The initial jobless claims (the number of people claiming benefits because they are out of work) are now on a steady rise.

And the number of new jobs available (called JOLTS) have peaked.

So what are the leading indicators of a recession: in the Marxist view, it’s profits and investment.  After reaching all-time highs, profit margins have begun to fall.

And nonresidential fixed (business) investment stagnated in Q2. The big hit was to house-buying (called residential fixed investment). Rising mortgage rates severely hit housing starts last quarter. So far real personal income ex-transfers and real personal consumption haven’t dropped, but they are stagnating. And wage income for the average American is diving in real terms as inflation spirals.

The powers that be say that you cannot call a recession unless the ‘wise men’ of the National Bureau of Economic Research (NBER) do so and they have not yet. For some unfathomable reason, the NBER economists have become the arbiters of an official recession and they take into account, not just GDP, but also all the other factors mentioned above.

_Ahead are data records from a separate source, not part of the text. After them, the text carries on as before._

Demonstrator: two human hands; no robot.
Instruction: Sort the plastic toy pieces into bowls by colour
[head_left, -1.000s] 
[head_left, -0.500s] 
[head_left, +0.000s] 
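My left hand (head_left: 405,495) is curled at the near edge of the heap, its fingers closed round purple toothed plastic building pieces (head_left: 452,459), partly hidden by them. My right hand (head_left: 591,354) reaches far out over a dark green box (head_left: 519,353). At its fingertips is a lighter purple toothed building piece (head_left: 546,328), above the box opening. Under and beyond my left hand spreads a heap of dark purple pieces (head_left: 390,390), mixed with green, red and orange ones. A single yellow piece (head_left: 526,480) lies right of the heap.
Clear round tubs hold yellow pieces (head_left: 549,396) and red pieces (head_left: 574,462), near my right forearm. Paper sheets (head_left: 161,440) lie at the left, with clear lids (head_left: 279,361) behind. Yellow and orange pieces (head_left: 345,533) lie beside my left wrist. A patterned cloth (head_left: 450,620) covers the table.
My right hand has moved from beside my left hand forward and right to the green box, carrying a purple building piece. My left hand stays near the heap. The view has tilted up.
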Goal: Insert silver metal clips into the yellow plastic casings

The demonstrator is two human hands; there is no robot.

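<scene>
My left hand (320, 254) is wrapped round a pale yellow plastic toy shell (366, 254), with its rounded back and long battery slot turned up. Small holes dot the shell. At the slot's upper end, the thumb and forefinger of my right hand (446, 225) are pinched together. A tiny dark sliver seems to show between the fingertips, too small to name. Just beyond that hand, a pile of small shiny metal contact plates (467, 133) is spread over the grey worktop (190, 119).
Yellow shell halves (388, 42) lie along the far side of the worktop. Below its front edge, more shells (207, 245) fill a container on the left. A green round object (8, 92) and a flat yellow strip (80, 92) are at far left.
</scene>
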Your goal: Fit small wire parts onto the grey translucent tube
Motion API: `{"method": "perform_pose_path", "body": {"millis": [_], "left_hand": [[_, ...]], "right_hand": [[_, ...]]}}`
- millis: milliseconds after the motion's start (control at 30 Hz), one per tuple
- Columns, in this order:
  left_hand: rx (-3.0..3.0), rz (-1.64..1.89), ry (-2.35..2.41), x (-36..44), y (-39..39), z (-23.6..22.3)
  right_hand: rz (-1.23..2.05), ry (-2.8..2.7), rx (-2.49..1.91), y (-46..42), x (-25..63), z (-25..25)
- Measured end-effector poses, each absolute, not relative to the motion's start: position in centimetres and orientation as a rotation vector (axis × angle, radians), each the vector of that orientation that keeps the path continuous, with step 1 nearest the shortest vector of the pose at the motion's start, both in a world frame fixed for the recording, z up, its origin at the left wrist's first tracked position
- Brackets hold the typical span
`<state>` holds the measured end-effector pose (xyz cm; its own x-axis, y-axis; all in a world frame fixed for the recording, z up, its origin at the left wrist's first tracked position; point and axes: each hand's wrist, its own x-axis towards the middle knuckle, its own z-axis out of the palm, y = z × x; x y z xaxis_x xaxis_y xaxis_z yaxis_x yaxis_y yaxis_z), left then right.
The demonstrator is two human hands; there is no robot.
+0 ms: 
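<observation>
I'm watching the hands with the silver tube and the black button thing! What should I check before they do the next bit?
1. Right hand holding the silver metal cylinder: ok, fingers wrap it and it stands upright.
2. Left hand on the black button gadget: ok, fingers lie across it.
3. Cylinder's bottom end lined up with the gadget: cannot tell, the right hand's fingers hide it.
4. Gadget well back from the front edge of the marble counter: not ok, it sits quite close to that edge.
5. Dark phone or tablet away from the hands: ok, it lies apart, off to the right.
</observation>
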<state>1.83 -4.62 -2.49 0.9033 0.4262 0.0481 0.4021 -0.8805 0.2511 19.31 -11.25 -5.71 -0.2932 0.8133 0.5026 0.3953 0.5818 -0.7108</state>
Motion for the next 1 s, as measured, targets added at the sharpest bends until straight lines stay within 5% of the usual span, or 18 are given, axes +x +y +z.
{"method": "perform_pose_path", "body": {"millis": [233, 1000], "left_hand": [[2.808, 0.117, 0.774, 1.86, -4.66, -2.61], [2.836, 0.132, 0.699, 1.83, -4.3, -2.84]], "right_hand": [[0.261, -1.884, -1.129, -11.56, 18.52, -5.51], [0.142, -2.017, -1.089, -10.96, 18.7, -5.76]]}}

But the NBER always calls a recession in the long line of US recessions over the last century well after it has already happened. And it’s worth noting that US recessions have happened just when people claim they are not happening and, most important, whether the Federal Reserve is hiking interest rates or not. In 1957,1973 and 1980-2, recessions occurred when the Fed was raising rates, as it is now, but there were also recessions when it was not – as in 2007 before the Great Recession.

That poses the question of whether central banks have any significant effect on the economy either to sustain growth and employment and avoid slumps; or to control inflation.  That question has been debated through two new books that have recently been published or are forthcoming.  The first is by former Fed Chair Ben Bernanke, who presided over the Great Recession of 2008-9.  In it, Bernanke claims that the Fed saved the day in 2008-9 by pumping in credit for the banks and managed to keep inflation down as well.  Bernanke argues that ‘quantitative easing’ (monetary injections and bond purchases by the Fed) did not cause inflation as many monetarists and Austrian school economists claimed it would.  So central banks work.  Of course, he does not explain why there was such a huge financial crash and the ensuing slump in 2008-9, despite the good ministry of the Fed.  Apparently, that financial ‘panic’, as he calls it, was outside of the control of the central bank and can be blamed on lack of regulation.

At the other end of the spectrum, Austrian school economist, Edward Chancellor in his forthcoming book, The Price of Time: The Real Story of Interest, presents the case for laying the cause of crises and slumps fairly at the door of the Fed and in the case of the Great Recession, at Ben Bernanke himself.  Chancellor says “under Bernanke the Fed made a deliberate decision to ignore asset bubbles until they popped, seeing its job as simply repairing the damage.  The housing bubble did indeed pop, causing quite a bit more damage than the Fed seemed to expect. The Fed under Greenspan and Bernanke forgot (or ignored) lessons stretching back to Bagehot in 19 th -century England.”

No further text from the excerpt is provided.